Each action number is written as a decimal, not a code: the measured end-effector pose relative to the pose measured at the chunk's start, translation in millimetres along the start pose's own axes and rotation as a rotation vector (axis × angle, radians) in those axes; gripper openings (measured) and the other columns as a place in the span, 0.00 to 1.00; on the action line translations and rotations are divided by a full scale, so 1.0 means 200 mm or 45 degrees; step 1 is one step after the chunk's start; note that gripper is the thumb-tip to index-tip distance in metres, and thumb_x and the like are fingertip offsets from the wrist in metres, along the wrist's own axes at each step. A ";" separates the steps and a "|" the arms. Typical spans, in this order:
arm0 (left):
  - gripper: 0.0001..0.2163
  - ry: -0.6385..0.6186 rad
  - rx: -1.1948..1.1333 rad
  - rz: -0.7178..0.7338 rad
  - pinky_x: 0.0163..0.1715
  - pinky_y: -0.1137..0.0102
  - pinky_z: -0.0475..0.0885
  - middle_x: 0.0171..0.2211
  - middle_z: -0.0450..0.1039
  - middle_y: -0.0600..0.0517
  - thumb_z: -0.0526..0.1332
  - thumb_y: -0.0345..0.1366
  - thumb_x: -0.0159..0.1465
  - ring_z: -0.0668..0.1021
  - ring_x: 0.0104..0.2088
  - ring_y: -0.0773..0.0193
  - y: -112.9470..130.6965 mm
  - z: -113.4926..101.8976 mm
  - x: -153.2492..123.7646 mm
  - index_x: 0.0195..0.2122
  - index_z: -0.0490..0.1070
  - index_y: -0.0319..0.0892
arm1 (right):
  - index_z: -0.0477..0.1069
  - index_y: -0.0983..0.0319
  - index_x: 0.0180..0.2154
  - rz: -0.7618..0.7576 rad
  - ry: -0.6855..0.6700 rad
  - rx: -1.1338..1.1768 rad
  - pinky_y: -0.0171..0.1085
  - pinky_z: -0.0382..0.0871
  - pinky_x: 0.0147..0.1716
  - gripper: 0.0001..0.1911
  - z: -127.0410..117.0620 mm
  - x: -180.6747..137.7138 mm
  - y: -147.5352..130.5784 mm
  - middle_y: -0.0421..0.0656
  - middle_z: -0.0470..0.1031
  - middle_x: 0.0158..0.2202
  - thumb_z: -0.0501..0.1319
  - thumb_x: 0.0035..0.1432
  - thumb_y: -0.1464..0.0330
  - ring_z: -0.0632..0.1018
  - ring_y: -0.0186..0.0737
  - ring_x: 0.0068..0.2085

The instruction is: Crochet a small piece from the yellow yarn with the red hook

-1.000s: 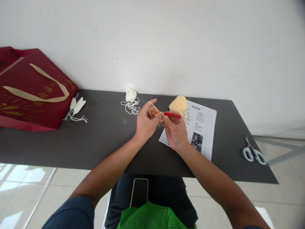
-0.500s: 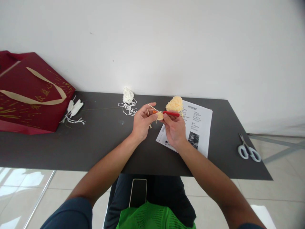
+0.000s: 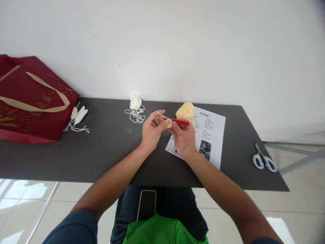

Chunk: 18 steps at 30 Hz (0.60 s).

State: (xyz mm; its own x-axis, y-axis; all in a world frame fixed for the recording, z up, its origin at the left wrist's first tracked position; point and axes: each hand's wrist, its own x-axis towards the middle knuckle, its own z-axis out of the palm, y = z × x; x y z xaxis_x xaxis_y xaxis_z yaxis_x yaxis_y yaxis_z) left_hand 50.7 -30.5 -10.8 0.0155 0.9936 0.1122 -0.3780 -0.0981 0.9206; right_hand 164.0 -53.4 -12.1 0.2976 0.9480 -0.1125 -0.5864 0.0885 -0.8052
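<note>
My left hand [image 3: 152, 130] pinches a small pale-yellow crochet piece [image 3: 169, 124] between thumb and fingers, with a strand of yarn running over its raised index finger. My right hand [image 3: 185, 137] is closed around a red-handled crochet hook [image 3: 180, 121], whose tip points left into the piece. A bit of orange shows beside the left thumb, too small to name. Just behind my right hand lies a pale-yellow yarn ball [image 3: 185, 110], on the upper edge of a printed sheet [image 3: 215, 135].
A white yarn bundle [image 3: 135, 101] with loose loops lies at the back of the dark table [image 3: 109, 149]. White crocheted pieces [image 3: 78, 116] with tails are beside a red bag [image 3: 33, 98] on the left. Scissors [image 3: 264, 159] lie near the right edge. A phone [image 3: 146, 205] rests on my lap.
My right hand has shifted slightly left and the hook now sits closer to my left hand. The crochet piece is turned, so less of its face and of the orange bit shows.
</note>
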 end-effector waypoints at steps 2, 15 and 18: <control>0.14 0.004 -0.079 -0.039 0.28 0.73 0.68 0.32 0.72 0.55 0.69 0.41 0.63 0.72 0.28 0.70 0.00 0.00 0.01 0.48 0.79 0.45 | 0.75 0.59 0.34 -0.016 0.004 0.005 0.41 0.84 0.42 0.14 0.00 0.00 0.01 0.36 0.82 0.33 0.77 0.47 0.67 0.82 0.36 0.37; 0.25 -0.001 -0.096 -0.065 0.38 0.72 0.72 0.35 0.74 0.55 0.74 0.29 0.51 0.76 0.36 0.68 0.01 0.02 -0.02 0.52 0.76 0.46 | 0.75 0.58 0.34 -0.010 -0.012 0.007 0.38 0.83 0.39 0.15 0.01 -0.02 -0.01 0.35 0.82 0.32 0.77 0.46 0.68 0.82 0.35 0.36; 0.25 0.020 -0.028 -0.054 0.38 0.72 0.72 0.34 0.73 0.56 0.74 0.31 0.53 0.75 0.34 0.69 0.01 0.03 -0.03 0.52 0.75 0.45 | 0.75 0.58 0.35 -0.009 -0.031 0.020 0.38 0.82 0.40 0.16 0.01 -0.03 -0.01 0.35 0.82 0.32 0.78 0.46 0.69 0.82 0.35 0.35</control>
State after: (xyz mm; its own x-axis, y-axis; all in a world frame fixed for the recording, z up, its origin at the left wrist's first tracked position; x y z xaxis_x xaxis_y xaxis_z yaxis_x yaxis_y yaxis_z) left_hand 55.3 -36.4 -6.8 0.0171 0.9976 0.0674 -0.3975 -0.0551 0.9159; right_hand 161.5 -58.2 -9.0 0.2834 0.9546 -0.0920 -0.5963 0.1002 -0.7965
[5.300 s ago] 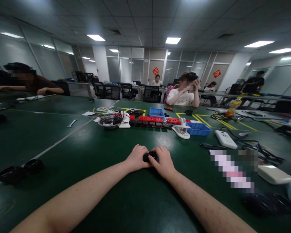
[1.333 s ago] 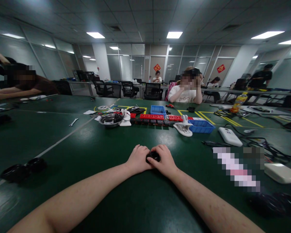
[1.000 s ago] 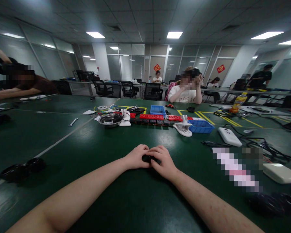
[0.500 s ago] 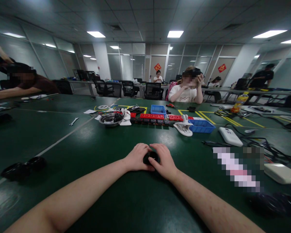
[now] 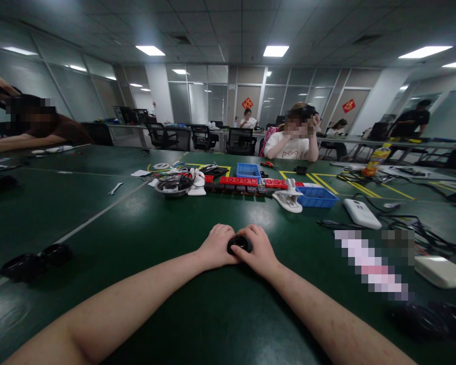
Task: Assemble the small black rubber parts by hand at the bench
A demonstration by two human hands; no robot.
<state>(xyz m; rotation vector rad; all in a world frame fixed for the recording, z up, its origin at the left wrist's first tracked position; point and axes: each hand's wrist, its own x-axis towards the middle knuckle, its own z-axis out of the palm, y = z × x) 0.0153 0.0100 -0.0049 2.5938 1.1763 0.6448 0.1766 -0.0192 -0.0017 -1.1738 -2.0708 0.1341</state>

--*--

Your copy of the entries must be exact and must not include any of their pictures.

Each action number is written as a decimal, not a code: the measured end-effector pose relative to the pose measured at the chunk's start, translation in millimetres along the start pose's own axes and rotation as a rotation vector (axis × angle, radians) in those axes; gripper openings (measured) and the other columns as a place in the span, 0.00 to 1.00; on the action line translations and rotations are divided by a full scale, so 1.0 means 200 mm or 45 degrees; step 1 is one step after the chunk's start; note that gripper is the thumb-tip to index-tip distance in metres, and thumb_x and the like are fingertip offsets from the wrist in metres, along the wrist's own axes at each step. A ";" separates the steps and a "|" the arms. Typical spans, in this order:
arm0 (left):
  - gripper: 0.0001..0.2163
  - ry: -0.6385..0.6186 rad
  - rx: -1.1948..1.1333 rad
  - rz: -0.7178..0.7338 rad
  - pinky_x: 0.0163..0.1715
  - pinky_y: -0.1137..0.0102
  - pinky_z: -0.0475..0.0885
  - middle_x: 0.0171..0.2211
  - middle_z: -0.0450..0.1039
  - middle_y: -0.0600..0.0517
  - thumb_z: -0.0526..0.1332
  - thumb_y: -0.0345..0.1366
  - thumb_x: -0.0159..0.1465
  - ring_z: -0.0668..0.1021
  - ring_x: 0.0104..0.2088
  - ring_y: -0.0773..0.0193
  - y: -112.9470..130.6965 mm
  - z: -113.4926..101.8976 mm
  - x: -153.2492..123.7646 mm
  - index_x: 0.0195..0.2122
  - index_z: -0.0490..0.1070
  - index_y: -0.0319..0.0892
arm1 (right):
  - index_z: -0.0477..0.1069
  - index_y: -0.0983..0.0319
  - index_x: 0.0180..0.2154
  - rz: -0.7618..0.7576 rad
  - ry: -0.6855..0.6700 rad
  - rx: -1.1338..1.1768 rad
  - pinky_y: -0.0171..0.1085
  - pinky_z: -0.0382..0.0871
  - pinky_x: 0.0147..0.1716
  - gripper: 0.0001..0.1911
  - z: -127.0410..117.0620 mm
  - x: -180.6747..137.7138 mm
  - y: -147.5352..130.5784 mm
  - middle_y: -0.0421..0.0656
  - middle_z: -0.0470..0.1031
  - middle_x: 0.0158..0.2202
  - thumb_z: -0.0501..0.1319
  - thumb_x: 0.0035..0.1432
  - thumb_y: -0.1464..0.0330
  - ring_z: -0.0632..0.1018
  - ring_y: -0.0186..0.0737
  - ring_x: 0.0068..0.2085

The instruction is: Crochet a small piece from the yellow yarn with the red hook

-1.000s: 
-0.500s: 
+0.000s: 

Chunk: 18 steps at 30 Hz (0.60 s).

State: (xyz mm; its own x-axis, y-axis; all in a world frame fixed for the recording, z up, its origin at the left wrist's first tracked position; point and axes: each hand's wrist, its own x-axis towards the middle knuckle, its own z-axis out of the palm, y = z × x; x y z xaxis_x xaxis_y xaxis_z yaxis_x yaxis_y yaxis_z) left_hand 50.7 -30.5 -10.8 0.0155 0.9936 0.1122 -0.3780 -0.0981 0.9206; right_hand 164.0 -53.4 -12.1 0.2976 0.9480 -0.1125 -0.5864 0.0885 -0.8052
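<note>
My left hand [image 3: 152, 130] pinches a small pale-yellow crochet piece [image 3: 169, 124] between thumb and fingers, with a strand of yarn running over its raised index finger. My right hand [image 3: 185, 137] is closed around a red-handled crochet hook [image 3: 180, 121], whose tip points left into the piece. A bit of orange shows beside the left thumb, too small to name. Just behind my right hand lies a pale-yellow yarn ball [image 3: 185, 110], on the upper edge of a printed sheet [image 3: 215, 135].
A white yarn bundle [image 3: 135, 101] with loose loops lies at the back of the dark table [image 3: 109, 149]. White crocheted pieces [image 3: 78, 116] with tails are beside a red bag [image 3: 33, 98] on the left. Scissors [image 3: 264, 159] lie near the right edge. A phone [image 3: 146, 205] rests on my lap.
My right hand has shifted slightly left and the hook now sits closer to my left hand. The crochet piece is turned, so less of its face and of the orange bit shows.
</note>
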 end-effector waypoints at steps 2, 15 and 18: <control>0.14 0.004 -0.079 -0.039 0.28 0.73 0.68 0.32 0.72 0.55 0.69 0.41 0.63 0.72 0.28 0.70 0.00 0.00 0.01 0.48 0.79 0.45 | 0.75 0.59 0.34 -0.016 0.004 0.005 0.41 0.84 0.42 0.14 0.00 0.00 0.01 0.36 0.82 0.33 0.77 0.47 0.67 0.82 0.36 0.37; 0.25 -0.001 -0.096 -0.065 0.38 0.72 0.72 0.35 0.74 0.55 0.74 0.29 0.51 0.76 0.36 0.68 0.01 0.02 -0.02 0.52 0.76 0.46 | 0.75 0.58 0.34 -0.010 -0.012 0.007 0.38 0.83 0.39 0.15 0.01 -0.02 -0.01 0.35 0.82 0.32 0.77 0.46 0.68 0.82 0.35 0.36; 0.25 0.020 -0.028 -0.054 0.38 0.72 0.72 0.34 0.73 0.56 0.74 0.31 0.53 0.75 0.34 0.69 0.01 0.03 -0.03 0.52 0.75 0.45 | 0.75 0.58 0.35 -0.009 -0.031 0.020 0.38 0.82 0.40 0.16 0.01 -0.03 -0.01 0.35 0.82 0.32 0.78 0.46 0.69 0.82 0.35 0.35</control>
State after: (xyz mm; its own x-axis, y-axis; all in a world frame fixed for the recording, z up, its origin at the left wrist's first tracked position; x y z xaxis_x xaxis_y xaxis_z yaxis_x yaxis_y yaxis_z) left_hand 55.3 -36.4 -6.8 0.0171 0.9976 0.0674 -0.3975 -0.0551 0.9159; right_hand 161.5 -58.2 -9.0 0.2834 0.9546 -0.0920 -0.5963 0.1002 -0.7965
[5.300 s ago] 
[1.333 s ago] 
[1.000 s ago] 
[0.500 s ago] 
[now] 
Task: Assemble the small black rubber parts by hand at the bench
A demonstration by two human hands; no robot.
<state>(xyz m; rotation vector rad; all in a world frame fixed for the recording, z up, its origin at the left wrist's first tracked position; point and axes: each hand's wrist, its own x-axis towards the middle knuckle, its own z-axis out of the palm, y = z × x) 0.0153 0.0100 -0.0049 2.5938 1.1763 0.6448 0.1766 -0.0192 -0.0017 -1.1738 -2.0708 0.1341</state>

The exercise is done.